Current proposals for reform will not achieve the improvements
in safety, effectiveness, and cost that are possible with meaningful
reform, as proposed below.
Scenario
1: A car accident sends smashed bodies to the emergency
room; a skilled staff clamps, operates, sets, and sutures its
way out of mortal chaos.
Scenario 2: A child with congenital central hypoventilation
syndrome, condemned eternally to a breathing apparatus, is returned
to normal with craniosacral therapy, a gentle healing art, which
has also reversed stroke syndromes, long-term speech deficits,
central sleep apnea, and blood pressure anomalies.

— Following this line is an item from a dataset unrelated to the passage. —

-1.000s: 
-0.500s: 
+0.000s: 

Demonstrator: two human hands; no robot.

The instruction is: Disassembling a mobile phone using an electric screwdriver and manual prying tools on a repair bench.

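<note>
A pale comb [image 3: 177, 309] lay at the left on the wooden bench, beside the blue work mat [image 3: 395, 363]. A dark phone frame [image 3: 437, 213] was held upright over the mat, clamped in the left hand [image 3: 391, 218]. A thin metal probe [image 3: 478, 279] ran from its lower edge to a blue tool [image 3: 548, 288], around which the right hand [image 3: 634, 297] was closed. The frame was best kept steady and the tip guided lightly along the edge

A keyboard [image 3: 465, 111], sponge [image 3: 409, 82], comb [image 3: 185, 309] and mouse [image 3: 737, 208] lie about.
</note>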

These scenarios suggest a structure for meaningful health care
reform: conventional medicine is useful for most trauma and crisis
intervention; wellness should be left to Holistic approaches,
which must have third-party support.
Mainstream
discussions about reform never question conventional medical concepts
and methods, but suggest only how to get everyone insurance and
drugs. Health statistics (the medical track record) suggest that
the conventional approach—the routine use of drugs and surgery—is
dangerous, often ultimately ineffective, expensive, complex, and
even deadly. On the other hand, cultivating wellness Holistically
is safe, effective, much cheaper, and comparatively simple.
Medical Track Record
After
a solid century of conventional medical philosophy in practice,
America's overall health is deplorable. So is that in most nations
dominated by Pharma medicine. The number of catastrophically ill
people is increasing. Infant mortality rate is shameful. Statistics
for the overall rate of illness and overall death rate from illness
are never seen, but a sense of it can be gotten from considering
that roughly four Americans die every minute from the two major
killers: heart disease and cancer—both of which are already
curable outside the mainstream (and preventable).

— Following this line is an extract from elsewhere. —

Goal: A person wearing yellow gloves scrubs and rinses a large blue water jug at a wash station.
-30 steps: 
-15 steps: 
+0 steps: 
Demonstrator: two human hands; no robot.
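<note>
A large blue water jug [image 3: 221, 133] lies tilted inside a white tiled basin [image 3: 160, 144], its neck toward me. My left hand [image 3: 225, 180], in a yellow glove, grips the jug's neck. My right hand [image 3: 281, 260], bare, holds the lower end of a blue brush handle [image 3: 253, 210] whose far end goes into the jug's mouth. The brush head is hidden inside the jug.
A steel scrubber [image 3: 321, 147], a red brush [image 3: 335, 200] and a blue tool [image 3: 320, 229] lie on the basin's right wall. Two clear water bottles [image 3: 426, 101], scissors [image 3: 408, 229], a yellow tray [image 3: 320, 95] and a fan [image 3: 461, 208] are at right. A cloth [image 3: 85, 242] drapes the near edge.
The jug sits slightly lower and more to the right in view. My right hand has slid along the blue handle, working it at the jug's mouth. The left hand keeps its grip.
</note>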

But the third-leading American-killing 'disease' should slap us
awake: even using 'forgiving' (very conservative) figures, it's
conventional medicine itself. An article in the Journal of
the American Medical Association Vol 284, Jul 26, 2000, following
up on a report from the Institute of Medicine, confirmed this.
Sources vary, but prescription drugs alone kill between 106,000
and 130,000 per year; hospital infections (which numbers are kept
under wraps) take around 90,000 lives, while total kills by medicine
approach 230,000 to 250,000.
An
'unforgiving,' but detailed analysis by wellness advocate
Gary Null arrives at a figure in the 780,000 range.
Everywhere is seen political correctness about street drugs, handguns,
seat belts, drunk driving, etc.; but even taken together and including
terrorism, these don't remotely approach medical mayhem. The 'unforgiving'
figures mean that our primary source of health information and
care for over a century has easily become our number one killer—at
a cost of many hundreds of $billions in research and treatment.
This societal disease is curable and preventable.
In the Holistic view, health is essentially
balance and harmony in our internal environment. It's sound ecology—inside
the body (also ON the body, in the form of bacteria; and we must
not forget our intimate connection to the wider planetary ecology).
This basic, proven wellness principle is alien to conventional
medicine (and this major deficiency in medical philosophy deserves
serious attention). Thus, the basis for the medical track record
is disarmingly simple: diseases aren't drug deficiencies.
There
is more detail to the overall picture than discussed below, which
focuses mostly upon influences considered to be "physical."
For example, the human psyche, as well as life- and health-negative
artificial energy fields play major roles, although utlimately
result in physical effects.
Fundamentals
of Disease
As an analogy, the roots of a plant exist in a complex soil environment
that influences results above the surface. Insects attack unbalanced
plants more readily than healthy ones. An intense insect attack
is thus symptomatic of imbalance in the soil/plant, or wider,
ecology (monoculture tends to exacerbate this). The conventional
way is to poison these symptoms, worsening the imbalance signaled
by them. Similarly, medical aggression against the results, or
symptoms, of human inner ecological imbalance ignores that imbalance,
perpetuating illness. For example, if we regard germs as causes,
rather than ecological opportunists, and the killing of them as
the cure, we perpetuate susceptibility—to all forms of illness.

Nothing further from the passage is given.